Your objective:
Skip every picture, and output exactly the lines starting at the one with "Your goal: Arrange" and running through the last line of the material below.

-- -- --

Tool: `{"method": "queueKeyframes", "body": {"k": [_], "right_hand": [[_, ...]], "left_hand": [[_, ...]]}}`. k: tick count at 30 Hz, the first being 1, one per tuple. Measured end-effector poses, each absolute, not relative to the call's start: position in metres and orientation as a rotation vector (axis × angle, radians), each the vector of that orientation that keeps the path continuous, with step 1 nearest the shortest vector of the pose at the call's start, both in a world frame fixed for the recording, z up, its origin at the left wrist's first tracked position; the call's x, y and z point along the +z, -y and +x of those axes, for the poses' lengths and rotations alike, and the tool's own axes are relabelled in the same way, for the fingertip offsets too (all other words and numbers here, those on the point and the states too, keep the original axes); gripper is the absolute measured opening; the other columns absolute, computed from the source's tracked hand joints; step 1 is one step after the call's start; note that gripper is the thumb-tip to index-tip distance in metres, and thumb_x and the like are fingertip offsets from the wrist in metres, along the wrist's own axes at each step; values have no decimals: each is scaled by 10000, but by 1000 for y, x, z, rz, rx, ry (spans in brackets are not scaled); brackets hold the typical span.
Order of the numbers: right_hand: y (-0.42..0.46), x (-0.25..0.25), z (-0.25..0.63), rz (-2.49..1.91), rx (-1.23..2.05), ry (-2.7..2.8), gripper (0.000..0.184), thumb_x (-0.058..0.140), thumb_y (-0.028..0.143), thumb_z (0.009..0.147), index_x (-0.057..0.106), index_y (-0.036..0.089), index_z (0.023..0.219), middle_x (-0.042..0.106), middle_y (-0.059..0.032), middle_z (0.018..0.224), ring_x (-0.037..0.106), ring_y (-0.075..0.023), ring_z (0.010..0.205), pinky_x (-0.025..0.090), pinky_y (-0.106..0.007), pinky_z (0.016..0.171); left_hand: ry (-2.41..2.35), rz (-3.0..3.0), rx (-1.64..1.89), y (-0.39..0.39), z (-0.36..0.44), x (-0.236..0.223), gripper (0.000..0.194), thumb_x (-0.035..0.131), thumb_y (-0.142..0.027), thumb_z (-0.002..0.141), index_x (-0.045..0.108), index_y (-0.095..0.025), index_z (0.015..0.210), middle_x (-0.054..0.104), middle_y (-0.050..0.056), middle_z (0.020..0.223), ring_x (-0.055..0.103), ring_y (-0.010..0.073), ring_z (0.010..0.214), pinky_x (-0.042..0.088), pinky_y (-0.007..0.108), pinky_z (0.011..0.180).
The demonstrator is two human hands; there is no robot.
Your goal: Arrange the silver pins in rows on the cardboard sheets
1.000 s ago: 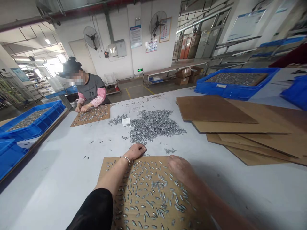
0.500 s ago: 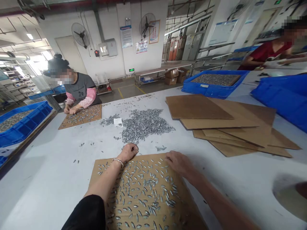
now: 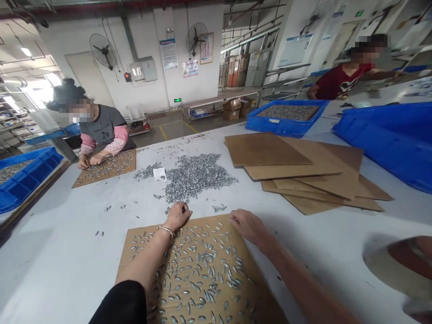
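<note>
Metal pieces (image 3: 205, 258) dot the cardboard (image 3: 254, 289), seemingly mid-spacing, left hand (image 3: 177, 216) at its far edge, right hand (image 3: 248, 223) at its far-right corner, fingers bunched, grip unclear; further spacing would call for fingertip care.

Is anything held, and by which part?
Cannot tell: left hand curls at the far edge of the cardboard, right hand at its far right corner.

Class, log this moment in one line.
left hand: cardboard sheet, far edge | right hand: its far right corner | spindle-shaped metal pieces: heaped beyond, scattered on sheet
</note>
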State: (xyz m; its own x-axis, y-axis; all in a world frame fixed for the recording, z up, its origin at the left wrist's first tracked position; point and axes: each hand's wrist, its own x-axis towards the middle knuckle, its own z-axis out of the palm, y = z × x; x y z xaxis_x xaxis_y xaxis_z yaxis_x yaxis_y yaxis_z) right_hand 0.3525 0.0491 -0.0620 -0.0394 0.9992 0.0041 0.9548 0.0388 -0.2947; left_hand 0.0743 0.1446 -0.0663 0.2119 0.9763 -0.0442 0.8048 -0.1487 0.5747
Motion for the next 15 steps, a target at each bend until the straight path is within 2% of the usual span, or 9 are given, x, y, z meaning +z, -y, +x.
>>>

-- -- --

Written response:
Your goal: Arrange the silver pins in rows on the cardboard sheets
1.000 s ago: 
0.500 s ago: 
now: 
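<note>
Metal pieces (image 3: 205, 258) dot the cardboard (image 3: 254, 289), seemingly mid-spacing, left hand (image 3: 177, 216) at its far edge, right hand (image 3: 248, 223) at its far-right corner, fingers bunched, grip unclear; further spacing would call for fingertip care.

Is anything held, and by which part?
Cannot tell: left hand curls at the far edge of the cardboard, right hand at its far right corner.

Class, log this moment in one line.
left hand: cardboard sheet, far edge | right hand: its far right corner | spindle-shaped metal pieces: heaped beyond, scattered on sheet
</note>
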State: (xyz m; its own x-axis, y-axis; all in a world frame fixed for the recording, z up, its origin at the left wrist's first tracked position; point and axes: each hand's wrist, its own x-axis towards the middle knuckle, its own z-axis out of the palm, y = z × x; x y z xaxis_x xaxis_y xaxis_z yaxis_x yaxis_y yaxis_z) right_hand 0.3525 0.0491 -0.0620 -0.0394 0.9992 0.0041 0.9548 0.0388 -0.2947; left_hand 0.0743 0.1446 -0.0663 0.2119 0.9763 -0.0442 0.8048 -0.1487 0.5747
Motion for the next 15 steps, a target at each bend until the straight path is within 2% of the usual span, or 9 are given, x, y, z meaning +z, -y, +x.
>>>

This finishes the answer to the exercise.